How was that accomplished? “The EcoDiesel’s variable geometry turbocharger and the multiple-injection capability of Multi-Jet II technology are the most significant contributors, because they afford greater control over air and fuel management. Multi-Jet II utilizes high-dispersion nozzles that can accommodate up to eight injection events per combustion cycle.”

It also required additional fine-tuning of its engine management controls. “Electronic controls are among the most powerful tools we have to achieve performance gains,” Lee says. “We developed new control strategies to shape torque in response to all the relevant inputs – pedal, transmission, engine and vehicle speed. This also required us to introduce new combustion controls to maintain emissions compliance and preserve our fuel-economy leadership.”

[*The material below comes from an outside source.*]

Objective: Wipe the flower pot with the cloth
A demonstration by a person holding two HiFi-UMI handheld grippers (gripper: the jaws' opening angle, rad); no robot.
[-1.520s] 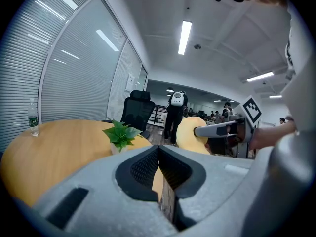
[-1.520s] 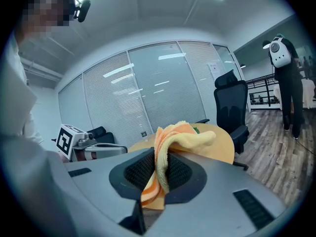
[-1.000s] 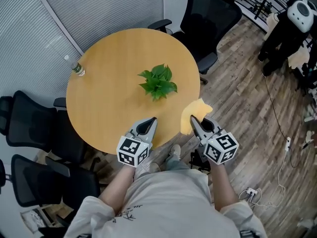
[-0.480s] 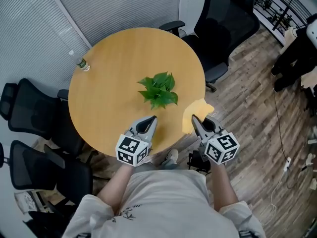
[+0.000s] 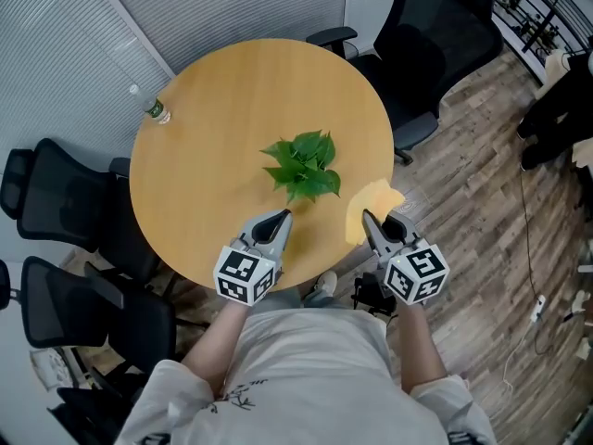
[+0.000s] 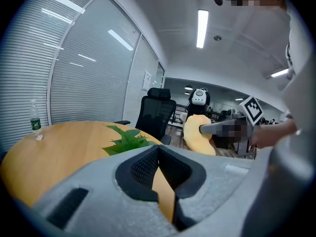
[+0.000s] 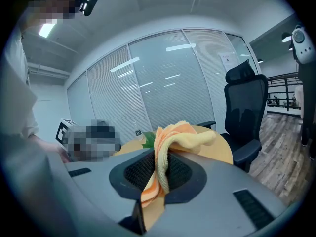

The engine was developed in 2008-2009 by Italy’s VM Motori (which FCA now owns) and has served well in European-market Jeep Grand Cherokees, Chrysler 300Cs (known there as Lancia Themas) and even some Maserati sedans. Other key contributors to its quietness are its highly rigid CGI block and bedplate. CGI is a stronger, denser form of iron that typically reduces combustion noise 0.5 to 1.5 dBA compared with conventional gray iron.

And while that construction helped its suitability for North American applications, its control calibration, combustion and fuel-injection characteristics were tweaked to further improve NVH for U.S. and Canadian customers accustomed to smooth, quiet gasoline power.

Beyond taming its acoustic personality, the toughest challenge in bringing the diesel to North America was certifying both its emissions and its on-board diagnostic systems for tougher U.S. rules. Meeting today’s and tomorrow’s squeaky-clean U.S. emissions standards requires the highly complex aftertreatment combination of a diesel oxidation catalyst, a diesel particulate filter and selective catalyst reduction, a system that needs a lot more sensors and controls than current European versions, at least for now.

Comparing it to GM’s smaller 2.8L Duramax 4-cylinder turbodiesel and the larger Cummins 5.0L V-8 available in Nissan’s Titan XD pickup, WardsAuto judges (in Three Bears nursery rhyme style) declared the first “too small,” the second “too big,” both noticeably noisier, and the 3.0L Ecodiesel V-6 “ideally sized, “amazingly quiet” and “just right” in size. They also called it highly flexible, as evidenced by its use in some European Maseratis, and “well-suited for towing lots of things.” And in their 10 days of testing it in a Ram 1500 pickup, they saw observed fuel economy approaching 24 mpg (9.8 L/100 km).

“This 3.0L continues to impress us with ideal measures of power, torque, refinement and luxury-car smoothness,” they concluded.

Is there room for further improvement as customer and CAFE demands ramp up each year? “There is certainly room for improvement,” Lee responds. “There always is. As engineers, we can’t change the laws of physics, but we can find new ways of improving the engine hardware, aftertreatment system, lubricants and electronic controls.”